Le journaliste Michel-Denis Potvin a assisté à la reprise du procès de Steven Desjourdy

Le procès du sergent Steven Desjourdy, de la police d'Ottawa, accusé d'agression sexuelle contre une détenue, a repris mercredi.

La Couronne a convoqué à la barre des témoins le sergent responsable du bloc cellulaire lors de l'arrestation de la victime présumée le 6 septembre 2008.

Le sergent David Christie ne se souvient pas s'il est intervenu auprès de la présumée victime lors de son arrestation ou du comportement agressif de cette dernière. Pourtant une vidéo montre le sergent Christie qui regarde la victime.

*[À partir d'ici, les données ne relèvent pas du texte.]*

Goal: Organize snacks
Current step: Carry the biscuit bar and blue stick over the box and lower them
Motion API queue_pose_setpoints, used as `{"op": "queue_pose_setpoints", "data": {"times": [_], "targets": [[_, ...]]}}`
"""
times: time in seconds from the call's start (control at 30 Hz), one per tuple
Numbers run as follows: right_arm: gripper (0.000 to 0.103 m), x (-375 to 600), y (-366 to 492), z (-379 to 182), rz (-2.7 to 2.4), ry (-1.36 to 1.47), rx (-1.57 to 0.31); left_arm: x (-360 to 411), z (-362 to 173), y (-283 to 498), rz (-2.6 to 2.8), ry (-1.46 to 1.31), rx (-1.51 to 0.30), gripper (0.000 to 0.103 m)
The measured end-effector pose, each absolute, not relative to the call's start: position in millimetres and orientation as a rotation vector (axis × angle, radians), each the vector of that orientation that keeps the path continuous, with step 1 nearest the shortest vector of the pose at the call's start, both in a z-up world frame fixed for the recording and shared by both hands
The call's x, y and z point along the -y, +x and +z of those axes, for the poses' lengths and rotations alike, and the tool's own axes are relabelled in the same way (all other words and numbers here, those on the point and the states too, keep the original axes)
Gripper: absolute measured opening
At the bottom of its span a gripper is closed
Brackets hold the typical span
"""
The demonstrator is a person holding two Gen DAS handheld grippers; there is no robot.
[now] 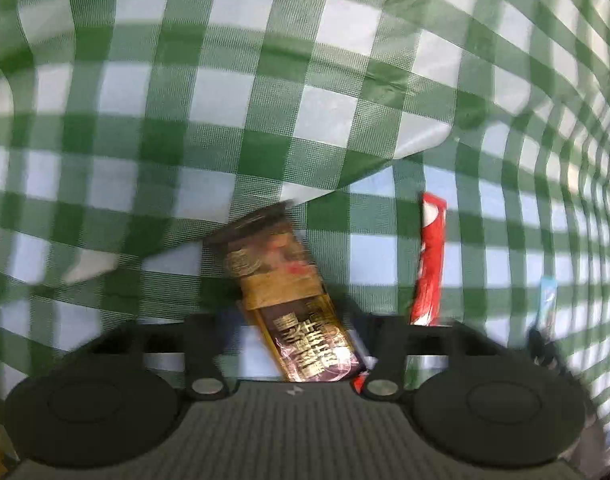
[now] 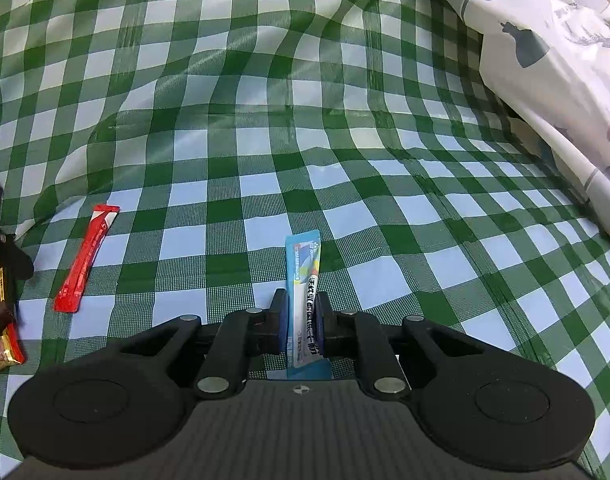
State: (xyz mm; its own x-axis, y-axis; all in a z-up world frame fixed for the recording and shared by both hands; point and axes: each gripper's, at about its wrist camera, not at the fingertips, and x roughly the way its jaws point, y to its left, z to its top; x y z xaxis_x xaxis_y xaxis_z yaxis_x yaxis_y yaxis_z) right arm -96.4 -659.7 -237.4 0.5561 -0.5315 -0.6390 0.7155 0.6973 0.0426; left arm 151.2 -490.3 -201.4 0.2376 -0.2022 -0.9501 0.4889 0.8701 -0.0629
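**Blue stick pinched in the right gripper; brown packet sits between the left jaws**

In the left wrist view, the green-and-white checked cloth [image 1: 153, 92] fills the frame, rumpled into a raised fold across the middle. The brown packet [image 1: 293, 300] lies tilted on the cloth, its upper end tucked against that fold and its lower end reaching down between the fingers of the left gripper [image 1: 295, 336]. The jaws stand partly spread with the packet between them; the picture is blurred here, and I cannot tell whether the pads press on it. Just right of the packet, apart from it, the red stick [image 1: 429, 264] lies nearly upright in the frame, its lower end hidden behind the right-hand finger. Further right, at the cloth's edge of view, a sliver of the blue stick [image 1: 545, 300] shows.

In the right wrist view, the brown packet appears again at the far left edge, cut off by the frame, with a dark shape above it, too little of it in view to identify. The red stick lies aslant on the cloth, well apart from the centre. The right gripper [image 2: 303, 322] has its jaws drawn close together, pinching the blue stick by its lower half; the upper half sticks out forward over the cloth. At the top right, a white printed bag [image 2: 553, 64] rests on the cloth.
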Motion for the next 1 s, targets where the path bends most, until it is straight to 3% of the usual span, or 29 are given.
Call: {"op": "queue_pose_setpoints", "data": {"times": [0.2,0.53,0.77,1.0], "targets": [[0.013,632,-114,-220,-0.762,0.398,-0.588,418,-168,113,-0.539,0.324,-1.193,0.039],[0.014,448,-209,-107,-0.623,0.515,-0.403,239,-39,-2,-0.648,0.263,-1.054,0.039],[0.014,289,-230,-44,-0.346,0.515,-0.436,103,25,-62,-0.498,0.323,-0.944,0.039],[0.014,182,-232,-18,-0.193,0.563,-0.523,-13,45,-104,-0.378,0.279,-0.915,0.039]]}}
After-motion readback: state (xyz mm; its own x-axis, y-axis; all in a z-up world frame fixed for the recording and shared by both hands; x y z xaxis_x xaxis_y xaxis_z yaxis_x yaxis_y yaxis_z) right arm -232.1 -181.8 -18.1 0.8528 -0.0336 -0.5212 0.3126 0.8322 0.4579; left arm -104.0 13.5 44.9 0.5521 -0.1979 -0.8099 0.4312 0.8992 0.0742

Steven Desjourdy lors de la reprise de son procès en janvier 2013. Steven Desjourdy lors de la reprise de son procès en janvier 2013.

Steven Desjourdy a pris la relève comme responsable du bloc cellulaire ce jour-là.

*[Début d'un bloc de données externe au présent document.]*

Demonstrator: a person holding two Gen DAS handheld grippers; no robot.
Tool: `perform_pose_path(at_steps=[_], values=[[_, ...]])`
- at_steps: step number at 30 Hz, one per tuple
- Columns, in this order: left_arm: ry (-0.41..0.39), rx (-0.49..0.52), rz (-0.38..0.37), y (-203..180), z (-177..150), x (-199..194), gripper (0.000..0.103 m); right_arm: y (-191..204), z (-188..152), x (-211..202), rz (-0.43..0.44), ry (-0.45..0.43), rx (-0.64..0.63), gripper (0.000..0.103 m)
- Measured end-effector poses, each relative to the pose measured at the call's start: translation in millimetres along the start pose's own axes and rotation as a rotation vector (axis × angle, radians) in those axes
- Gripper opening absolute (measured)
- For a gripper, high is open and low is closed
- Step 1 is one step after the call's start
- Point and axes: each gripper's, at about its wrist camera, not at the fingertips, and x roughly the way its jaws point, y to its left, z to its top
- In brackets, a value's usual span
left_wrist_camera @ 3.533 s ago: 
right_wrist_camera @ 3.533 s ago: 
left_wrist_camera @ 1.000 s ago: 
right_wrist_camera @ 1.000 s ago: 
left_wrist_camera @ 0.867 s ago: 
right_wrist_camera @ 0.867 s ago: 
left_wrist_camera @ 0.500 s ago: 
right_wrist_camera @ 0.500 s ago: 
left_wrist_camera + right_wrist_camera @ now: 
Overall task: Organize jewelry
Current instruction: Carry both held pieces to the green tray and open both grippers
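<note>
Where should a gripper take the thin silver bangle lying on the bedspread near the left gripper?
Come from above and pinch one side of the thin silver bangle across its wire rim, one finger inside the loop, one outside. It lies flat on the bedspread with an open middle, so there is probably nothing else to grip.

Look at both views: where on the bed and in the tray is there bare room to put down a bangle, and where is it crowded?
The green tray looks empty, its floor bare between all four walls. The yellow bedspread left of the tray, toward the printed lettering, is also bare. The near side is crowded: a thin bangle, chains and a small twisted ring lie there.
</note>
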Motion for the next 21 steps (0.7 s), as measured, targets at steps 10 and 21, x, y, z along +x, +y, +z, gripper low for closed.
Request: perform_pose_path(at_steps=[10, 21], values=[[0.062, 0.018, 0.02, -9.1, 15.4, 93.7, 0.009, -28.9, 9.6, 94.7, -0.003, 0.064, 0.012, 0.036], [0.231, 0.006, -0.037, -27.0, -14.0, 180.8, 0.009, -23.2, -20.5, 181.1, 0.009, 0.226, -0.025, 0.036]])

Un autre témoin, l'agent Cameron Downey, a raconté qu'il n'a vu aucun signe de tendance suicidaire chez la présumée victime lors de sa présence au bloc celluilaire. Le policier a participé à l'immobilisation de la femme avec cinq agents.

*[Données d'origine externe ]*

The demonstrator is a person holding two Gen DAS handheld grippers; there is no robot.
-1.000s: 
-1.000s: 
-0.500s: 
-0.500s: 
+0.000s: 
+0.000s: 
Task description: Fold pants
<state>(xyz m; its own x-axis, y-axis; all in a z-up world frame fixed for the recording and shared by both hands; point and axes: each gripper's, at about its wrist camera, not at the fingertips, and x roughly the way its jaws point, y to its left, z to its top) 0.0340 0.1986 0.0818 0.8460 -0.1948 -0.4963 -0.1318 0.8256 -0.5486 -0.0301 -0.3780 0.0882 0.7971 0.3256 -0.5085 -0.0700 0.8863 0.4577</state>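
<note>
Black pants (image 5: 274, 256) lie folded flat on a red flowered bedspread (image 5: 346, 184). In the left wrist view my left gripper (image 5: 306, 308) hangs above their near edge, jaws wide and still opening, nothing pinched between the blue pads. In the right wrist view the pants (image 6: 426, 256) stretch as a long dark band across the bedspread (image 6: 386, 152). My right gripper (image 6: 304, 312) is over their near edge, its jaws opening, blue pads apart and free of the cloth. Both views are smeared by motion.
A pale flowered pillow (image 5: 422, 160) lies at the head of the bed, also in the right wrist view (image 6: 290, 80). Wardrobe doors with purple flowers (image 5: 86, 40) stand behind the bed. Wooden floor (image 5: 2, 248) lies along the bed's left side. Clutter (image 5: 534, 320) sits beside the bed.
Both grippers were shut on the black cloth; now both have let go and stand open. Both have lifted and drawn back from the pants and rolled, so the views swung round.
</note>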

Un interdit de publication empêche les médias d'identifier la plaignante dans cette affaire.

On ne sait pas encore si Steven Desjourdy décidera de témoigner lors de ce procès. La décision lui appartient.

Le juge Lipson statue toutefois que la Couronne ne pourra pas contre-interroger le policier sur le témoignage qu'il a fait en 2010, lors d'un procès intenté par la police d'Ottawa contre la même détenue.

Rappel des faits

Dans son rapport daté du 6 septembre 2008, soit le soir de l'arrestation, Steven Desjourdy a confirmé qu'il avait coupé avec des ciseaux la chemise et le soutien-gorge de la plaignante. L'agent a expliqué avoir voulu empêcher la femme de se pendre dans la cellule.

Le rapport a aussi confirmé que la détenue avait été incarcérée à moitié nue, vêtue seulement de pantalons souillés, pendant plus de trois heures.

L'agent Desjourdy avait par la suite ordonné qu'on lui donne un vêtement, parce qu'elle s'était calmée et qu'elle souhaitait dormir.

Les délais dans les procédures juridiques ont forcé le report de la reprise du procès au début de 2013.